A Foley Labor Government would spend $3 million – over three years – to trial a program to expand 24-hour pharmacy services.
The trial would help three Sydney pharmacies expand their operating hours to 24 hours, seven days a week, NSW Labor says in the leadup to this weekend’s election.
The policy is aimed at helping people fill prescriptions outside regular business hours and would be funded by a one-off three year subsidy which would cover the cost of a pharmacist, pharmacy assistant and a security guard between the hours of 11pm and 6am.
The three-year period would allow the pharmacy to establish a reputation and eventually become self-sustaining.
The potential locations based on population and proximity to hospitals would be in the inner west (Glebe/Leichhardt/Newtown area); the Northern Suburbs: (Chatswood/ Ryde/Eastwood); and Southwest Sydney.
If the trial is successful, a Foley Labor Government would look at extending the trial to other parts of the State where there would be the need for 24-hour pharmacies such as the Hunter, the South Coast, major regional centres and the North Coast.
“Every parent knows the frustration of needing to fill a prescription for a child at 2am and not being able to get to a pharmacy—after visiting an emergency department with a child with a fever or earache,” says NSW Shadow Health Minister Walt Secord.
“Labor recognises the valuable role pharmacies play in local communities and we want to support the work they do.
“There are occasions when it is necessary to visit a pharmacy – outside traditional hours – and this is about responding to that need.
“This is about responding to the changing health needs of Australia and stepping outside the square.”
In the leadup to the Victorian election late last year, Victorian Labor also promised to support 20 pharmacies to become 24/7 “super pharmacies”.
The three Sydney pharmacies would be selected under a tender process.
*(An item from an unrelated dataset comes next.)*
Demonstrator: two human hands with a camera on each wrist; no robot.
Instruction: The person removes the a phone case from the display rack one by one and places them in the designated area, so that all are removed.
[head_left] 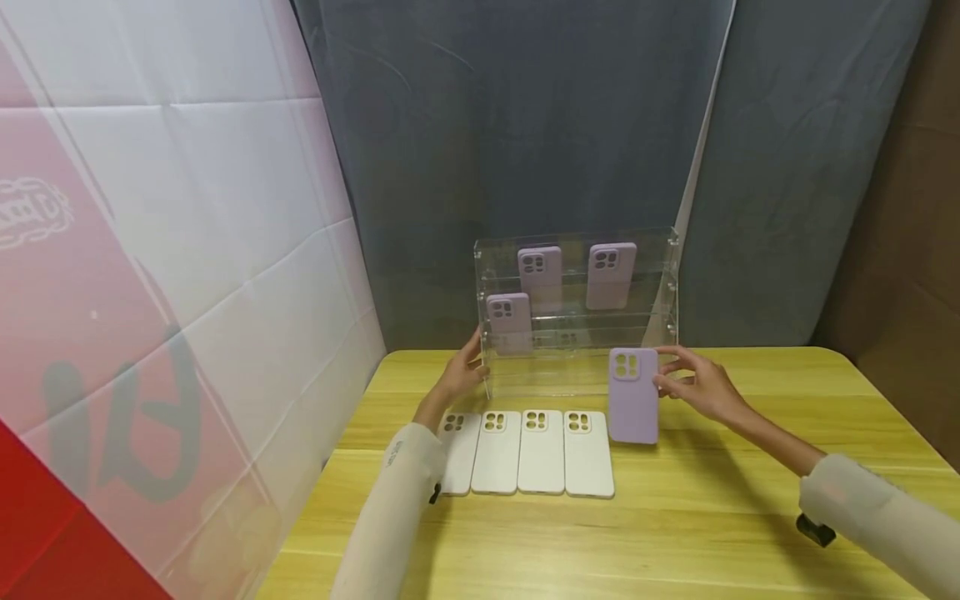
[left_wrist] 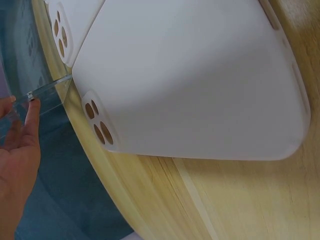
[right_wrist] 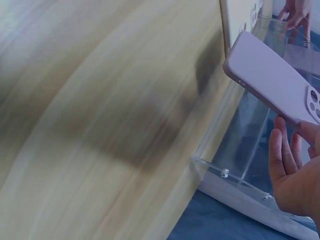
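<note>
My right hand [head_left: 701, 385] pinches a lilac phone case [head_left: 633, 412] by its upper right edge, holding it upright in front of a clear acrylic display stand [head_left: 555, 377]. In the right wrist view this case [right_wrist: 272, 75] is tilted, its camera cutouts near the fingers. At the stand's left side, my left hand [head_left: 462, 375] grips the side panel, thumb and fingers about its edge. Two lilac cases [head_left: 542, 287] [head_left: 611, 283] stand on the upper tier, and another [head_left: 510, 321] stands lower at the left.
Several white phone cases [head_left: 536, 467] lie side by side on the wooden table [head_left: 675, 533], in front of the stand. My left forearm overlaps the leftmost one. Grey cloth [head_left: 525, 125] hangs behind the table, and a pale printed sheet [head_left: 247, 183] hangs at the left.
</note>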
The $3 million program would provide $1 million over three years to each pharmacy to assist with security and other associated costs.
Currently, there is one 24-hour pharmacy in Sydney’s west at Stockland Town Centre, Wetherill Park. It has become a source for after-hours medications for patients who have visited Westmead, Fairfield, Blacktown, Nepean and Sutherland hospitals. This pharmacy also receives a large number of after-hours telephone calls, seeking informal advice on minor medical matters such as mild fevers and earaches.
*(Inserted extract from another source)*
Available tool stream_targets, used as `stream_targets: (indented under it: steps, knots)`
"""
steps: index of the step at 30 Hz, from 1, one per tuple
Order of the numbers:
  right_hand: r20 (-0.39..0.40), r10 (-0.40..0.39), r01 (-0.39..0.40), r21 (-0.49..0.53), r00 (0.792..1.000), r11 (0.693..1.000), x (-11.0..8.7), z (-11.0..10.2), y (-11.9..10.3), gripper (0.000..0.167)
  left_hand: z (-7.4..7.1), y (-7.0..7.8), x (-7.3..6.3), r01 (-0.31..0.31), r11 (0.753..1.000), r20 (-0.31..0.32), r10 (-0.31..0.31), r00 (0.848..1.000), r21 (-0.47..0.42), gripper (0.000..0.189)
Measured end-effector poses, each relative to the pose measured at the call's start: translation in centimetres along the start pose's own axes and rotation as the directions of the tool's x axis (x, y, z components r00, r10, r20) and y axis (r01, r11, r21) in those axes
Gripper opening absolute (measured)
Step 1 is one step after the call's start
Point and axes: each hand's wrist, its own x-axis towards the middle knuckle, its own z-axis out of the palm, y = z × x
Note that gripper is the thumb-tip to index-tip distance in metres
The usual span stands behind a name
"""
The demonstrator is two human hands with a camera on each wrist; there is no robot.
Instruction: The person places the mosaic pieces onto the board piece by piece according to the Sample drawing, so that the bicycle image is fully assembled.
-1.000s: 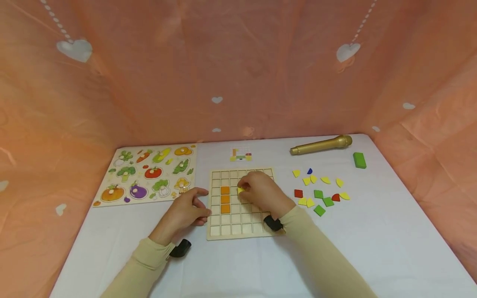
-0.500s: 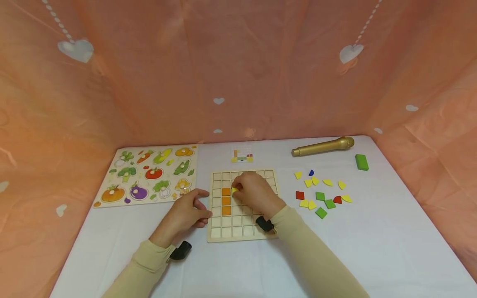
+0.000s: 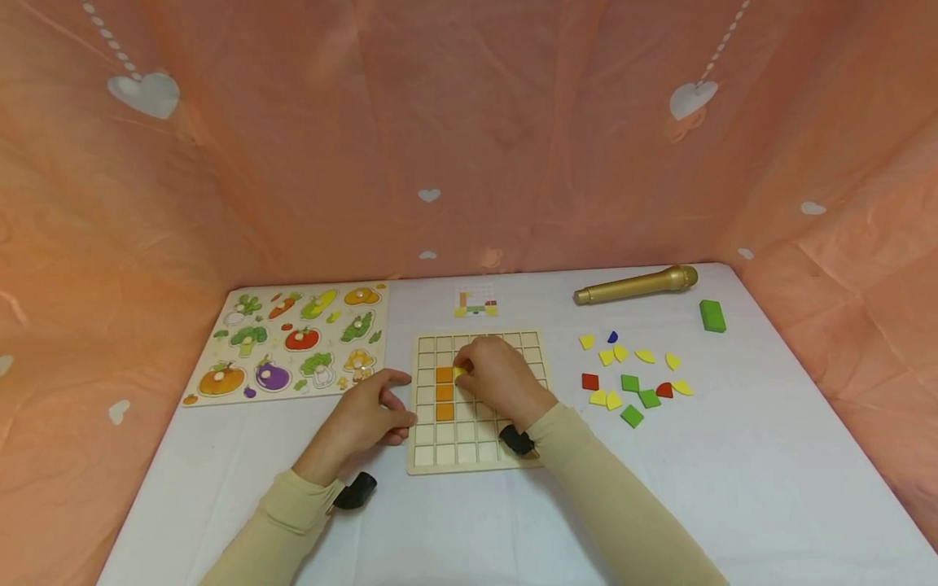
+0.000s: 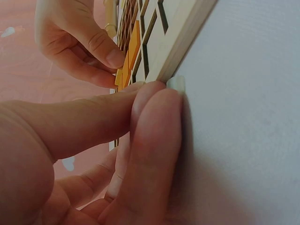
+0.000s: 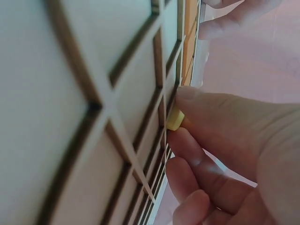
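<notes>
In the head view my right hand [image 3: 498, 378] is over the wooden grid board [image 3: 425, 465]. Its thumb and fingertips pinch a small yellow tile [image 5: 175, 120] close against the grid. Most of that tile's outline is hidden by the fingers. Three orange square tiles [image 3: 444, 393] fill a column of cells just left of it. My left hand [image 3: 366, 415] lies beside the board's left side, thumb and index finger apart, their tips touching the edge. The left wrist view shows the left thumb [image 4: 157, 126] right at the board's side.
Loose tiles lie right of the board: yellow pieces [image 3: 645, 356], green squares [image 3: 630, 382], a red square [image 3: 589, 382] and a blue piece [image 3: 612, 336]. Behind stand a pattern card [image 3: 476, 299], a gold microphone [image 3: 637, 286] and a green block [image 3: 712, 316]. A vegetable puzzle [image 3: 293, 391] lies left.
My right hand has moved left across the board with the yellow tile, to beside the top orange square. The left hand has stayed at the board's edge.
</notes>
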Motion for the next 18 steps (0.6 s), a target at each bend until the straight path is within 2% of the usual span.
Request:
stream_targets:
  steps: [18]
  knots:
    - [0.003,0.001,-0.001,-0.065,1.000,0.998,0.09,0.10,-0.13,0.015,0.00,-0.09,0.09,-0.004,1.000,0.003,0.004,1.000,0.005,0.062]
Due to financial constraints and limited trade from 11pm to 6am, pharmacies are unable to operate during these hours until they have established a reputation and knowledge in the community, NSW Labor says.
It says that ideally, a 24-hour pharmacy should be located near several hospitals and residential areas so that a patient who receives a script at the emergency department in the middle of the night can go to the pharmacy and have it filled.
It would also serve a parent who has a child with a minor illness or the need for an over-the-counter medication in the middle of the night.
“The 24 hour pharmacies will complement emergency departments, as well as help families and shift workers,” says Secord. “This is a common sense approach.”
“In addition, this should reduce the number of adults visiting over-stretched emergency departments, which are treating category five patients – the lowest triage category. Instead, the emergency departments should be concentrating on the most urgent cases.”
According to the Labor Party, it supports new approaches to health including four nurse walk-in centres; allowing pharmacists to provide flu vaccinations; and providing whooping cough vaccinations to pregnant women to give newborns immunity to the disease.